As I settled in at my keyboard Monday morning to write this weekly visit with you via The Voice-Tribune, I did so with the goal of offering some thoughts on the sad passing of Muhammad Ali, Louisville’s gift to the world.

In countless speeches and other gatherings in front of groups large and small during my years at Churchill Downs, I have shared stories about the 142-year history of the home of the Kentucky Derby that, in almost every case, included this favorite nugget:

The great Muhammad Ali – then Cassius Clay, and later to be known as Louisville Lip, the Greatest of All Time, boxing’s three-time heavyweight boxing champion and a humanitarian of international impact – toiled in conditioning work early in his career with the Twin Spires of Churchill Downs often as his backdrop. The man who would become the best-known athlete in world history did conditioning runs over the one-mile sandy loam surface over which every renewal of the Derby and Kentucky Oaks have been run since their respective debuts in 1875.

That sandy surface was good for building muscles in the legs, one of the future champion’s most dazzling weapons in the ring.

It was a great story; although, I – nor any of my predecessors in the communications and publicity offices at Churchill Downs – had ever seen physical evidence that it was true. The story was part of our history section in the old Kentucky Derby and Churchill Downs media guide, but there were, to our knowledge, no photos of the young legend gliding over his hometown track.

That is, until Monday, just minutes after I sat to gather my thoughts for this piece, a tweet came in from my friend Paul Rutherford (@horsemanlawyer to you Twitter admirers who’d like to give him a follow), himself a lover of Thoroughbred racing and the history – athletic or otherwise – of our city. It contained a brief message, followed by a link.

“Just want to be sure you’d seen this,” the message read.

A click on the link opened a CNN story bearing the headline of “Previously unseen photos show young Muhammad Ali at home.” The story included 10 photos by photographer Curt Gunther, who the story said had chronicled most of Ali’s boxing career via the images captured by his Nikon F camera.

My eyes froze on the sixth image, which in my life and career comes as close to the Holy Grail as most anything I could imagine.

There it was – the image that I and others had created in the mind’s eye but had never seen nor, quite frankly, had any longer hoped to see. From 1963 – the year before he shook the world with an upset victory over champion Sonny Liston to earn his first heavyweight championship and months before the public announcement that he would heretofore be known as Muhammad Ali – was Gunther’s image of a smiling Cassius Clay running up the 1,234 1/2-foot Churchill Downs stretch and past the clubhouse.

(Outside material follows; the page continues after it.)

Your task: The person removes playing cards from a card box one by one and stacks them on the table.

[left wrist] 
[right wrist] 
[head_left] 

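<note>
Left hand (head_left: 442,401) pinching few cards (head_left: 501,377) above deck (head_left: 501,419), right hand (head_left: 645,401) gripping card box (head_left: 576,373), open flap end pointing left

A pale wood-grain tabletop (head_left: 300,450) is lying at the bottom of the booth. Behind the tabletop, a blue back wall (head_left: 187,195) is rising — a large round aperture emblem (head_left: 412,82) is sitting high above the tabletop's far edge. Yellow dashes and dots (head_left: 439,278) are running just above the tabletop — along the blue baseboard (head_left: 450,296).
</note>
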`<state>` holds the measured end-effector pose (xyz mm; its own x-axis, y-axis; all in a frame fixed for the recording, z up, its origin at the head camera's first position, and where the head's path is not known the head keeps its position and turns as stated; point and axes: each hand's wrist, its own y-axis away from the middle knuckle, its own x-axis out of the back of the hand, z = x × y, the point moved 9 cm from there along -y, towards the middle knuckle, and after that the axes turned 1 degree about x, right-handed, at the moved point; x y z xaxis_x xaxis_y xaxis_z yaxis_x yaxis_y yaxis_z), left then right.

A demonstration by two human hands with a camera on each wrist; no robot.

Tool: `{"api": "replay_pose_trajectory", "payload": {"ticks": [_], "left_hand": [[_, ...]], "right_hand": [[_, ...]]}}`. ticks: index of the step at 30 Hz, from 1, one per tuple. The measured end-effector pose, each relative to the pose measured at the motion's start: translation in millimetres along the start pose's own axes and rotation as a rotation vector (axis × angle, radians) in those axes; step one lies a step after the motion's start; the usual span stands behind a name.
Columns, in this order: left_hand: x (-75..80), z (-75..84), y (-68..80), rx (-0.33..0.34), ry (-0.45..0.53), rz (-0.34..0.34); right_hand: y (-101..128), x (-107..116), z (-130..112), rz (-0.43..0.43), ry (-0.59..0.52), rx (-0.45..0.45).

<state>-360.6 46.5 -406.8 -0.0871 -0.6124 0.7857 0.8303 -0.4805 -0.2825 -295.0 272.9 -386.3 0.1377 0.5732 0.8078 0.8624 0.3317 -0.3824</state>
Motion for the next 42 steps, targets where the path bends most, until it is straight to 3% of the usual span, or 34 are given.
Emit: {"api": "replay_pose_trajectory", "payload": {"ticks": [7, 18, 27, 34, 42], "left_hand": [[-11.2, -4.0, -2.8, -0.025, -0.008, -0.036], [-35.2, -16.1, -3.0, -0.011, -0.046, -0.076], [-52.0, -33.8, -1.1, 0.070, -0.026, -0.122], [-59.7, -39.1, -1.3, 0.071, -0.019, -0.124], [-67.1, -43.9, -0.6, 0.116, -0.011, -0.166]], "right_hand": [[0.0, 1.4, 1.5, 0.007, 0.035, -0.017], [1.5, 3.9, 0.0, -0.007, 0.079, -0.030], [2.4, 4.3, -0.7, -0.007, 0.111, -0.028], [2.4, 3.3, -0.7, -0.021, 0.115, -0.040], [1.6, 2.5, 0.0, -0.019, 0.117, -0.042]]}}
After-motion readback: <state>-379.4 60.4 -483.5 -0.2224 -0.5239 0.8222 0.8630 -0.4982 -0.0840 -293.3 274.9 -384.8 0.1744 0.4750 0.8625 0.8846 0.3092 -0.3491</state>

Some years back, I had witnessed Ali publicly confirm that he had indeed trained over the track that had been the scene of so many stirring performances by four-legged superstars and their human partners. Karl Schmitt Jr., the executive director of the Louisville Sports Commission who was my predecessor at Churchill Downs (and the guy who hired me to work at the track nearly 20 years ago), told the story about those on-track training runs at a luncheon at which Ali was honored.

Schmitt, who had noted the absence of photographic evidence in his story, turned to The Champ to ask this simple question: “Did it happen?”

“Yes,” replied the Louisville legend.

That was good enough for me and has been since that day.

But things changed Monday. Because of the talented eye of Curt Gunther, I have now seen an image of one of those moments.

In Gunther’s photo, the young Ali is dressed in street clothes, and his footwear is not appropriate for training. One could speculate that the champion-in-waiting and the photographer had discussed his work at Churchill Downs and then traveled to the track for a photo of an unscheduled training run.

As joyful as I was to finally see the image, it also was distressing because of the thought that Louisville’s greatest hometown icon, who ran so freely over the racetrack on that day in 1963, would likely have had a considerably more difficult time if he was to walk through the clubhouse and grandstand on a regular racing day.

The passage and signing of the Civil Rights Act would not occur until 1964, and there was work to be done in our nation and community in the months and years that followed the moment that Gunther captured.

But from a purely personal viewpoint, this heretofore unseen image of Ali is magical.

It depicted a young man who would soon be the self-proclaimed, but then nearly universally-acclaimed, Greatest of All Time at the home of the Greatest Two Minutes in Sports. The moment was neither the first nor the last in which Ali – the Louisville native turned Citizen of the World – would visit his world-famous hometown racetrack.

But prior to Monday, my perception of that and similar moments had been the stuff of legend and imagination. Now, it is a real and tangible thing and frozen in time thanks to Gunther’s lens.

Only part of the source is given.